• EXERCISE: Every line below from the one with "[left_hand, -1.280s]" through the one with "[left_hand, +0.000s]" should be retyped exactly, both ends included; no other lines and no pictures.
◆ ◆ ◆ ◆ ◆
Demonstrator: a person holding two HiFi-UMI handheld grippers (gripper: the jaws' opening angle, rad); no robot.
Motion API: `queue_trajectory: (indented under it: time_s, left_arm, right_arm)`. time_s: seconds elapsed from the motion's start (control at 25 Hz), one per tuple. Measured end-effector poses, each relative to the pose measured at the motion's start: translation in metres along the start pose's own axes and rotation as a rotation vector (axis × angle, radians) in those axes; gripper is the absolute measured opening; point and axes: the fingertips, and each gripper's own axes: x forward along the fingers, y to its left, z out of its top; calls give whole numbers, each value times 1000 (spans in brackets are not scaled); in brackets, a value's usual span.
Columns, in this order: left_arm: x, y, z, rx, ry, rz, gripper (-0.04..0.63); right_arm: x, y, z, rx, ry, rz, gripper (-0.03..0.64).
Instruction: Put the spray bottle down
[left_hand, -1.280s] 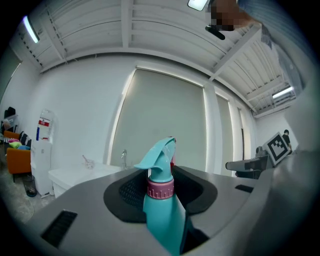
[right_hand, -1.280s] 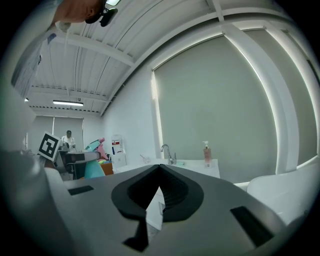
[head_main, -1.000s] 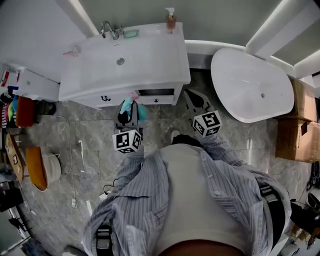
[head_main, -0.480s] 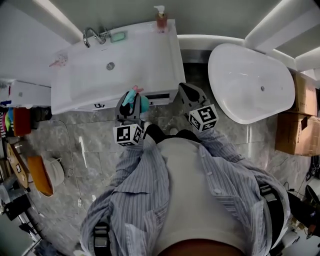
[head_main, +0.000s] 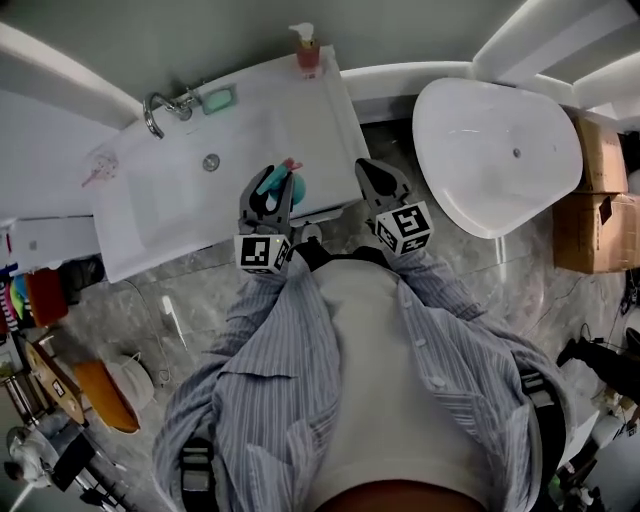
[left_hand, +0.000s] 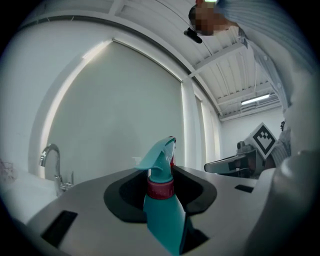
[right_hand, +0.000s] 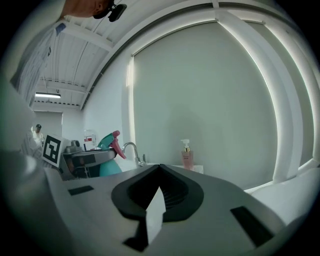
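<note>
The left gripper (head_main: 272, 198) has its jaws clamped on the bottle (left_hand: 162, 202). The bottle stands upright between them, gripped on its tapered shoulder just under the red collar (left_hand: 160, 189), with the trigger head above the jaws. The right gripper (right_hand: 159, 166) has its jaws closed tip to tip, with nothing between them. It sits level with the left jaws, just to their right.

**Hazards**
- We judge the bottle not yet set down. From the head view we cannot tell whether its base touches the table (head_main: 322, 120). Opening the jaws with the base off the surface would drop it and probably tip it.
- The jaws hang over the front edge of the table. A release this close to the edge could send the bottle to the floor (head_main: 190, 290) below.
- The grip is on a taper, so a loose hold may let the bottle slide down through the pads.
- The trigger head overhangs the jaws. Lifting away too early could catch and topple it.

**Surface and room**
- The table is a white, glossy vanity top. The basin (head_main: 195, 175) lies ahead and left of the left jaws, and the slope toward it could let the bottle slide.
- The tap (head_main: 158, 104) and soap dish (head_main: 218, 98) stand far ahead.
- A pump dispenser (head_main: 307, 50) stands ahead of the right jaws, and a tub (head_main: 495, 150) to their right.
- The floor is grey stone tile.
</note>
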Motion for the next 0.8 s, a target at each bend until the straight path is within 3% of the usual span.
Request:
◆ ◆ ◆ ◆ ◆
• WRITTEN ANSWER:
[left_hand, -1.280s] 
[right_hand, -1.280s] 
[head_main, -1.000s] 
[head_main, -0.480s] 
[head_main, +0.000s] 
[left_hand, +0.000s] 

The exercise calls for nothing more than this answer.